The difficulty is that within df1$Groups
and df1$SP_names
I can have mutliple values separated by a ,
.
So the expected output would be :
SP_names Groups Number
1 Canis_lupus 3_Group2 Number1
2 Canis_lupus 5_Group8 Number1
3 Homo_sapiens 5_Group8 Number1
4 Canis_lupus 6_Group37 Number2
5 Mus_musculus 3_Group2 Number1
6 Cattus_cattus 6_Group37 Number2
7 Cattus_cattus _Group89 Number2
8 Apis_mellifera 1_Group673 Number3
where for instance Canis lupuse was present in df1$Number
Number1
and Number2
, si I juste checked the match between df1$Groups/df2$Groups
and df1$SP_names/df2$SP_names
to assign the Number value in the right place in df2.
Does someone have an idea please
Here are the data
df1
structure(list(SP_names = structure(3:1, .Label = c("Apis_mellifera",
"Canis_lupus,Cattus_cattus", "Canis_lupus,Homo_sapiens,Mus_musculus"

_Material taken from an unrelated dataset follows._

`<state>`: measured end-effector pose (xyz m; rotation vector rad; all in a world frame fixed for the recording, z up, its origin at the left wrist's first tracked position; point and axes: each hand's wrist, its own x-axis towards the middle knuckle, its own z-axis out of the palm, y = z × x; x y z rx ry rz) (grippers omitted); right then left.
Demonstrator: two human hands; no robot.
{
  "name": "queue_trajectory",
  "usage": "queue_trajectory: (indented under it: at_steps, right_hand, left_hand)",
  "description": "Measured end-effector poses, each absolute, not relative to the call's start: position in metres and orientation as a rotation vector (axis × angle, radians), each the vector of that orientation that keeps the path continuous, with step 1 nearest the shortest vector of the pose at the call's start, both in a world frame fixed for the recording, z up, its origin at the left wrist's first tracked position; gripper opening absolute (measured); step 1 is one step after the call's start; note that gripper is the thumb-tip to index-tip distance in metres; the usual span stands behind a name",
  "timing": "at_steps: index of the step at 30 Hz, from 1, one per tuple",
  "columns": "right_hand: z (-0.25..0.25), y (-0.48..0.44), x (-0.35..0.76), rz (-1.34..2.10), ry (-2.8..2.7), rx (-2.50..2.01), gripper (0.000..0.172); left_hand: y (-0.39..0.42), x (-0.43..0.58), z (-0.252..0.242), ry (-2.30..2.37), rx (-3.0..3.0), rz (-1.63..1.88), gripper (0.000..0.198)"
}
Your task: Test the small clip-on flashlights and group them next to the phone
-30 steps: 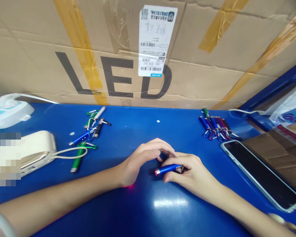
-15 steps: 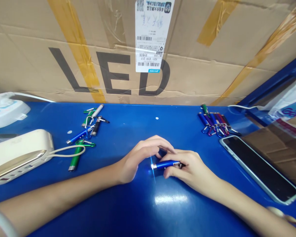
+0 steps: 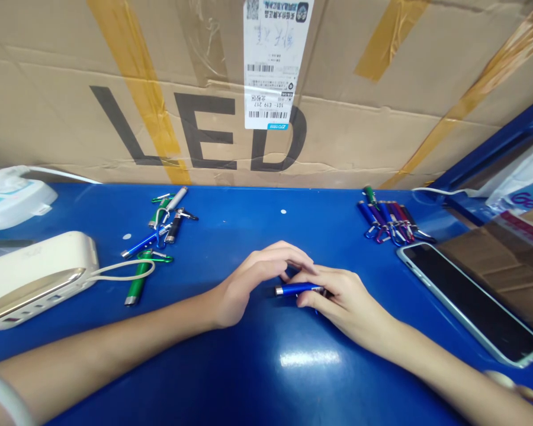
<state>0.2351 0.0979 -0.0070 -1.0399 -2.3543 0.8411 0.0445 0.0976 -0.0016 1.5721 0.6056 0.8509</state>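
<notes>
A slim glossy blue metal pen (image 3: pixel 295 289) has a silver tip. Left of it lies a green metal pen (image 3: pixel 137 278); right of it, a bunch of blue and purple metal pens (image 3: pixel 384 219). Beyond it, a tan cardboard carton (image 3: pixel 48 124) shows black LED lettering (image 3: pixel 204 130) under amber tape stripes (image 3: pixel 135 89). Beneath it spreads a deep blue tabletop (image 3: pixel 266 378).

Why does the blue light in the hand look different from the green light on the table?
The blue light is held in the right hand, but the green light lies on the table. The blue light points sideways toward the left hand; the green light points toward the person. Both are slim tubes with silver tips.
</notes>
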Motion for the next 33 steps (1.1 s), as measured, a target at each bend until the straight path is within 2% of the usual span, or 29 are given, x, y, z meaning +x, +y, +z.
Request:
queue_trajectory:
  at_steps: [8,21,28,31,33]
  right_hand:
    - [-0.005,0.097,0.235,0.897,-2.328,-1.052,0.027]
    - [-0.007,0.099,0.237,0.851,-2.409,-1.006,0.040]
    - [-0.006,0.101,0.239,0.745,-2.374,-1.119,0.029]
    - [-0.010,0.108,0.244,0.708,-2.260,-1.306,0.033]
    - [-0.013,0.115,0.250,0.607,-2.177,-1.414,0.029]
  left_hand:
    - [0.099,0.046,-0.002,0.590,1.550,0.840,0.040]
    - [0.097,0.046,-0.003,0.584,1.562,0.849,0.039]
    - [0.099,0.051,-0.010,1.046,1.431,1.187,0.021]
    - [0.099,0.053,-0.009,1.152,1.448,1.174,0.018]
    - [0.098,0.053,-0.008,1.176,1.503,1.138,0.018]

), class = "factor"), Groups = structure(c(2L, 3L, 1L), .Label = c("1_Group673",
"3_Group2,5_Group8", "6_Group37,8_Group89"), class = "factor"),
Number = structure(1:3, .Label = c("Number1", "Number2",
"Number3"), class = "factor")), class = "data.frame", row.names = c(NA,
-3L))
df2
structure(list(SP_names = structure(c(2L, 2L, 4L, 2L, 5L, 3L,
3L, 1L), .Label = c("Apis_mellifera", "Canis_lupus", "Cattus_cattus",
"Homo_sapiens", "Mus_musculus"), class = "factor"), Groups = structure(c(2L,
3L, 3L, 4L, 2L, 4L, 5L, 1L), .Label = c("1_Group673", "3_Group2",
"5_Group8", "6_Group37", "8_Group89"), class = "factor")), class = "data.frame", row.names = c(NA,
-8L))